• What you will do:
Print the listing in full, with no character changed.
▼
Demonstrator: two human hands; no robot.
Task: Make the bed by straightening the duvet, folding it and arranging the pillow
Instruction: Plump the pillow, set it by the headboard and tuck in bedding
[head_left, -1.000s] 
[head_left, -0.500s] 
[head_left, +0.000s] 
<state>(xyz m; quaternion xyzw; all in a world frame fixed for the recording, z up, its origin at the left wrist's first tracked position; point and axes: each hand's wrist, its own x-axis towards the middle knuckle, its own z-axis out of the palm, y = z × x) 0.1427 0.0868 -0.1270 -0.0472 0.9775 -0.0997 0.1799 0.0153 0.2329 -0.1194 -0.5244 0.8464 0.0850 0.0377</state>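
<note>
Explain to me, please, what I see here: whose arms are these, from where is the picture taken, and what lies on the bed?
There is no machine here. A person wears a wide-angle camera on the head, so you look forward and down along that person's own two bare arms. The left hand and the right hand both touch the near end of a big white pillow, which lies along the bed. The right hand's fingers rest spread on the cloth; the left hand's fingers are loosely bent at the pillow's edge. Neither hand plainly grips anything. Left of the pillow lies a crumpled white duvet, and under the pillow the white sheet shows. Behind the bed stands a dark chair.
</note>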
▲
• Task solution:
Demonstrator: two human hands; no robot.
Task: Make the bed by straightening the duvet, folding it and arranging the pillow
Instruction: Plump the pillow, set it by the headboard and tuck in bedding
[head_left, -1.000s] 
[head_left, -0.500s] 
[head_left, +0.000s] 
<state>(xyz m; quaternion xyzw; all in a world frame fixed for the recording, z up, its origin at the left wrist's first tracked position; point and axes: each hand's wrist, its own x-axis towards the middle knuckle, its own z-axis out of the palm, y = z × x) 0.1427 0.0868 -0.1270 -0.0472 0.9775 -0.0997 0.1799 0.0153 0.2329 -0.1194 -0.5244 0.8464 0.0850 0.0377</state>
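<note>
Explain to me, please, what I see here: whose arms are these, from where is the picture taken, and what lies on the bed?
There is no machine here. A person wears a wide-angle camera on the head, so you look forward and down along that person's own two bare arms. The left hand and the right hand both touch the near end of a big white pillow, which lies along the bed. The right hand's fingers rest spread on the cloth; the left hand's fingers are loosely bent at the pillow's edge. Neither hand plainly grips anything. Left of the pillow lies a crumpled white duvet, and under the pillow the white sheet shows. Behind the bed stands a dark chair.
</note>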

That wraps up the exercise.